For inbound traffic, you must define a route through the BIG-IP system self IP address to the virtual server. In the example, this route is 176.16.1.1, with the external self address 10.1.1.10 as the gateway.

Note

You need to set this route only if the virtual server is on a different subnet than the router.

For information about how to define this route, please refer to the documentation provided with your router.

Setting timers for nPath configurations

When you create an nPath configuration, the BIG-IP system sees only client requests. Therefore, the timer for the connection timeout is only reset when clients transmit. In general, this means the timeout for an nPath connection should be at least twice as long as for a comparable connection where BIG-IP system sees both client requests and node responses. Following are descriptions of scenarios for setting the timers for UDP and TCP traffic.

Guidelines for configuring timeouts for UDP traffic

When you configure nPath for UDP traffic, the BIG-IP system tracks packets sent between the same source and destination address to the same destination port as a connection. This is necessary to ensure that client requests that are part of a session always go to the same server. Therefore, a UDP connection is really a form of persistence, since UDP is a connectionless protocol. To calculate the timeout for UDP, estimate the maximum amount of time that a server transmits UDP packets before a packet is sent by the client. In some cases, the server might transmit hundreds of packets over several minutes before ending the session or waiting for a client response.

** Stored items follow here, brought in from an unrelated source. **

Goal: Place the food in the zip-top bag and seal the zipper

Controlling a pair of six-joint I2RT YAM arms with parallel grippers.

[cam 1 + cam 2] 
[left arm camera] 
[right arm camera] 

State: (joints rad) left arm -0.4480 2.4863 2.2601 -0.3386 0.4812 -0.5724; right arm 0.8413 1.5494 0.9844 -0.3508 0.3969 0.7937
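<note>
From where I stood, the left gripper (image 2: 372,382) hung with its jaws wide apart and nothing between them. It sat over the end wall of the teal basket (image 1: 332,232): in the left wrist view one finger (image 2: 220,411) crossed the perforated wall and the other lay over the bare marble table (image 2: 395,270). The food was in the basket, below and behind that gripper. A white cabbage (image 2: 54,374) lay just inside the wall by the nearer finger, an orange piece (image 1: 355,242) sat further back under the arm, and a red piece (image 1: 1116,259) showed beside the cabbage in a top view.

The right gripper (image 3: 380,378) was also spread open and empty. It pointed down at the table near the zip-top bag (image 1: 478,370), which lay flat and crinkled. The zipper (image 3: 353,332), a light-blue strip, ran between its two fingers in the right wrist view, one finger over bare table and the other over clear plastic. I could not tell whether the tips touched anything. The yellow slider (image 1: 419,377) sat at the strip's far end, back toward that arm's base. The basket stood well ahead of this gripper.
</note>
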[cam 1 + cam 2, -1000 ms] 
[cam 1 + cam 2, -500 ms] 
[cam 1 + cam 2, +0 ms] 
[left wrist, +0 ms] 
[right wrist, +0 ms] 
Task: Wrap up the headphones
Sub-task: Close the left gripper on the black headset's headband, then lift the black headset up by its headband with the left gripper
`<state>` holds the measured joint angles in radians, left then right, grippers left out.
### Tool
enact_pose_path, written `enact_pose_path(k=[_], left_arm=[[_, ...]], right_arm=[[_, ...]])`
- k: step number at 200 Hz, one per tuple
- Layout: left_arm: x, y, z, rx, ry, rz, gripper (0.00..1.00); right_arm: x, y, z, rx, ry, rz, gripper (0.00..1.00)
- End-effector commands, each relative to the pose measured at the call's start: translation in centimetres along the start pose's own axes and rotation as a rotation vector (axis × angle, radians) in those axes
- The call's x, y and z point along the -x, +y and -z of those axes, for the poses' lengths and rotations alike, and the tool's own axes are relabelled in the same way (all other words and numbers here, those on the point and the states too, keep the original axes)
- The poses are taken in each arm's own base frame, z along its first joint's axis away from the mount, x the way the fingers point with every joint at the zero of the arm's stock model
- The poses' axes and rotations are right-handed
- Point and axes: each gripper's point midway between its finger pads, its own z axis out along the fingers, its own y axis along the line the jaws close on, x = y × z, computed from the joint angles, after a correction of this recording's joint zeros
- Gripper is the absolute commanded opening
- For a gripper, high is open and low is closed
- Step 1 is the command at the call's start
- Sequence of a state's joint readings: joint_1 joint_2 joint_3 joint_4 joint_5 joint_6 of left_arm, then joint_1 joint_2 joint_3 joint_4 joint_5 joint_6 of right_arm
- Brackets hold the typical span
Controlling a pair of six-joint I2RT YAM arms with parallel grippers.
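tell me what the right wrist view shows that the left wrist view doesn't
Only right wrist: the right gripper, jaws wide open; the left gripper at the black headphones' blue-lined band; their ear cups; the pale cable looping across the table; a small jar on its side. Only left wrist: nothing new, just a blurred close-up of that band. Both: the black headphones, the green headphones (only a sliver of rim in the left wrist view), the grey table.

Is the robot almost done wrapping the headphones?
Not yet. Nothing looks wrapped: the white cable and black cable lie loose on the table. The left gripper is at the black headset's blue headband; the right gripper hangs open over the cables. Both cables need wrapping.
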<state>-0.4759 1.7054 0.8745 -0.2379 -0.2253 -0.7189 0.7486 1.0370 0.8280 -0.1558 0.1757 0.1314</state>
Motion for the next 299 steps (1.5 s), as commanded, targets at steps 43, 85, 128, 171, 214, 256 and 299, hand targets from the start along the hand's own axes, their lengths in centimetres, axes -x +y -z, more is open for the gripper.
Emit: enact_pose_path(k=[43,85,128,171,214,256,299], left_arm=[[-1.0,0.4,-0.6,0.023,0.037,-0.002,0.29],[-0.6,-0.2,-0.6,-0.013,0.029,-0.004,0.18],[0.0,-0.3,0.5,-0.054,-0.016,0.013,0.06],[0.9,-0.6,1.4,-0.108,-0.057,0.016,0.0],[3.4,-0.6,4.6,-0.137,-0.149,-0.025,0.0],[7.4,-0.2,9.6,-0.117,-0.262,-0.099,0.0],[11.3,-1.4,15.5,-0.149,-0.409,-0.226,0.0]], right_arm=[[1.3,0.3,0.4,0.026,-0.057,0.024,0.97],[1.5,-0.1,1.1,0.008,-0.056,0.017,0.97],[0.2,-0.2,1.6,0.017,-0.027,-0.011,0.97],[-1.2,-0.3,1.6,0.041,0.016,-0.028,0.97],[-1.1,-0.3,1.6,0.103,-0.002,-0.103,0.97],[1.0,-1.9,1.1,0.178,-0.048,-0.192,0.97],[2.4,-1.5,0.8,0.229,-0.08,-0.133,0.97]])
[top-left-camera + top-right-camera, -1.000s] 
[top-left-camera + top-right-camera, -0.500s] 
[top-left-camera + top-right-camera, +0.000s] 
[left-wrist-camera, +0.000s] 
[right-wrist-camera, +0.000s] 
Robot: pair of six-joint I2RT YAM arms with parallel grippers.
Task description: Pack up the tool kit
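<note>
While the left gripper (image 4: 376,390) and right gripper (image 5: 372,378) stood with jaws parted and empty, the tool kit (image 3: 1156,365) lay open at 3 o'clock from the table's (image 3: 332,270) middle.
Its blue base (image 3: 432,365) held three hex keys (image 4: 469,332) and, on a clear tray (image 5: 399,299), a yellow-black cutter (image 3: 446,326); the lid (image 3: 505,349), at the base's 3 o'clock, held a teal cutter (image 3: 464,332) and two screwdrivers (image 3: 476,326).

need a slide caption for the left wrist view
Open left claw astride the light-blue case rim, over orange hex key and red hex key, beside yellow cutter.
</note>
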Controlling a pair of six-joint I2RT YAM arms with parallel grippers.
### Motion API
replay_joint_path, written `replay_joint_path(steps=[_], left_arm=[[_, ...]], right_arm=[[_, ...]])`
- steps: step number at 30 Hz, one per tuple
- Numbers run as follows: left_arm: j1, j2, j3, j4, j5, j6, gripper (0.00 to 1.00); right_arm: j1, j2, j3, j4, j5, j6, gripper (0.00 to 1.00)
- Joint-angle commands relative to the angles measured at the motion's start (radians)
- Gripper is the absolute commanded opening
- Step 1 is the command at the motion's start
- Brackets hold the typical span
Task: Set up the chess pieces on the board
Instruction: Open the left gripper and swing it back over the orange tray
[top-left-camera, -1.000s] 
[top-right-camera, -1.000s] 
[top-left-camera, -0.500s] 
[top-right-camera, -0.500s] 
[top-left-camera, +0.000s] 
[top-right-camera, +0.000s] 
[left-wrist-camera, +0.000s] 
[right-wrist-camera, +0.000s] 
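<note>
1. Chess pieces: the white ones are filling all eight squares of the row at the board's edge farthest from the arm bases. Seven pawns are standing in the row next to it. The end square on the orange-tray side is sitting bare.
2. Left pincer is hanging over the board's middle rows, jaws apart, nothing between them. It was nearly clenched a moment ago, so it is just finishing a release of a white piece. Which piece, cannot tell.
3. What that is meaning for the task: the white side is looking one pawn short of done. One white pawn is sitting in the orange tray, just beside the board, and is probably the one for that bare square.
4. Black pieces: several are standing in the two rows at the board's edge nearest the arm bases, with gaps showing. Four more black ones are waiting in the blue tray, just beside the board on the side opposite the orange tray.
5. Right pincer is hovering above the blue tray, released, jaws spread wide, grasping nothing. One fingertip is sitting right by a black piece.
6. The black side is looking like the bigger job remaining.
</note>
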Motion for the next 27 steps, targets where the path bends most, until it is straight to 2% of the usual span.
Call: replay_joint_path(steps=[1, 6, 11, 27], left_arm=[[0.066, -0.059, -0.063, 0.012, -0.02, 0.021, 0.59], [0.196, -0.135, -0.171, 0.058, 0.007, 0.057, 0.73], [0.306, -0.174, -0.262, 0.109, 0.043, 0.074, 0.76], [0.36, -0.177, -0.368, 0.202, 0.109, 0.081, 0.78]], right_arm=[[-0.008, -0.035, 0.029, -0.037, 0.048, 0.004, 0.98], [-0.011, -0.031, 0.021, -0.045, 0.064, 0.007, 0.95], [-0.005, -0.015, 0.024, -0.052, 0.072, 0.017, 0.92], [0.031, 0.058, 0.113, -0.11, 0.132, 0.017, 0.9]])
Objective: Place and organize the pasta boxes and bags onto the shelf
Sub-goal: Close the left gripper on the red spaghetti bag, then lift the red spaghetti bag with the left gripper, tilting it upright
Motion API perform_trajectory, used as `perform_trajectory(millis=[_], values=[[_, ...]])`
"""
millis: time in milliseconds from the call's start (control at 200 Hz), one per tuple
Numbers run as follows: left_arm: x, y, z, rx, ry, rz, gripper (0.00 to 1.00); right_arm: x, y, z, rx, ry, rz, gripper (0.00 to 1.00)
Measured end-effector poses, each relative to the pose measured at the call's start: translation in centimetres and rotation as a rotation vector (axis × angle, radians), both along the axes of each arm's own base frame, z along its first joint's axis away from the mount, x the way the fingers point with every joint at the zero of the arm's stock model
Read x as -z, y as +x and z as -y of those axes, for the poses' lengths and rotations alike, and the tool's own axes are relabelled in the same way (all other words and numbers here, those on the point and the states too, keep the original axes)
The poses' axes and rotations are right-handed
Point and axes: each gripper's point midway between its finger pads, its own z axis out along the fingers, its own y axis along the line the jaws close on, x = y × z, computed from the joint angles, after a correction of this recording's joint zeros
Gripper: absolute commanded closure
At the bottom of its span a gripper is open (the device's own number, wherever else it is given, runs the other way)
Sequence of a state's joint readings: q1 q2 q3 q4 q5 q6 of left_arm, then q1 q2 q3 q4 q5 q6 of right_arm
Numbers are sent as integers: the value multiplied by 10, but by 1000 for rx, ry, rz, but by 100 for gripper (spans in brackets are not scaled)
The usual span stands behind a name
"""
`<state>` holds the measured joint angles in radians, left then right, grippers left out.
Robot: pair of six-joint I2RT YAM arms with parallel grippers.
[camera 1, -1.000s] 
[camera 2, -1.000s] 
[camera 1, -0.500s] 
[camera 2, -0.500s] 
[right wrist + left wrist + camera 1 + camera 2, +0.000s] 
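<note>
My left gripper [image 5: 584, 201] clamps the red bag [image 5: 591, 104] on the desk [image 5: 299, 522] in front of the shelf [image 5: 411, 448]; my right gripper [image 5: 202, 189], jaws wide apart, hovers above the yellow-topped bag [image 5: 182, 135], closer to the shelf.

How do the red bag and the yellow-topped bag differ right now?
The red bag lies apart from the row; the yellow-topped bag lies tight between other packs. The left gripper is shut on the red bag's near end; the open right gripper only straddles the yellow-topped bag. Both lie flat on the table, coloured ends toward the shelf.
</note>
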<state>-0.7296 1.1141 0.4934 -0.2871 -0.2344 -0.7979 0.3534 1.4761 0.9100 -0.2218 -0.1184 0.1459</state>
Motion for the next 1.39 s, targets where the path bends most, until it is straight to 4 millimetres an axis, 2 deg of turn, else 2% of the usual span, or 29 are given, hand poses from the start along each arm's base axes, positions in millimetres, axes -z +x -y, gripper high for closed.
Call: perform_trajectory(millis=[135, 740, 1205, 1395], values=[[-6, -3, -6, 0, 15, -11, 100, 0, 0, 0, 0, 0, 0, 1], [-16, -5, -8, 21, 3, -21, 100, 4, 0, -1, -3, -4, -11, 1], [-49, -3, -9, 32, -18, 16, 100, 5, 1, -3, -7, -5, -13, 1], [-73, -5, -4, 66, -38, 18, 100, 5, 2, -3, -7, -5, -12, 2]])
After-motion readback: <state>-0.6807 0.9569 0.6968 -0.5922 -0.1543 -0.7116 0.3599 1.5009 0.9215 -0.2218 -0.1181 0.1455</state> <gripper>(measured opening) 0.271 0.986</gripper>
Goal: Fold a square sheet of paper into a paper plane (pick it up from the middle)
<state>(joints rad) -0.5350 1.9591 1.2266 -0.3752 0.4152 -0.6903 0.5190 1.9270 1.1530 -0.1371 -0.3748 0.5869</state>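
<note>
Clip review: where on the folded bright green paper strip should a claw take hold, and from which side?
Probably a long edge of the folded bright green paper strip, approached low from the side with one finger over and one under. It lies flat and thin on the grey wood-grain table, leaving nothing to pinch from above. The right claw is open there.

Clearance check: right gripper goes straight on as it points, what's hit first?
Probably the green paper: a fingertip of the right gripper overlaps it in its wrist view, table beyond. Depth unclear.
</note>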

Guidelines for configuring timeouts for TCP traffic

When you configure nPath for TCP traffic, the BIG-IP system sees only the client side of the connection. For example, in the TCP three-way handshake, the BIG-IP system sees the SYN from the client to the server, and does not see the SYN acknowledgement from the server to the client, and does see the acknowledgement of the acknowledgement from the client to the server. The timeout for the connection should match the combined TCP retransmission timeout (RTO) of the client and the node as closely as possible to ensure that all connections are successful. The maximum initial RTO observed on most UNIX and Windows systems is approximately 25 seconds. Therefore, a timeout of 51 seconds should adequately cover the worst case. Once a TCP session is established, an adaptive timeout is used. In most cases, this results in a faster timeout on the client and node. Only if your clients are on slow, lossy networks should you ever need a higher TCP timeout for established connections. Once a FIN packet is received from the client, the TCP Close Timeout option is used to more aggressively remove connections from the BIG-IP system.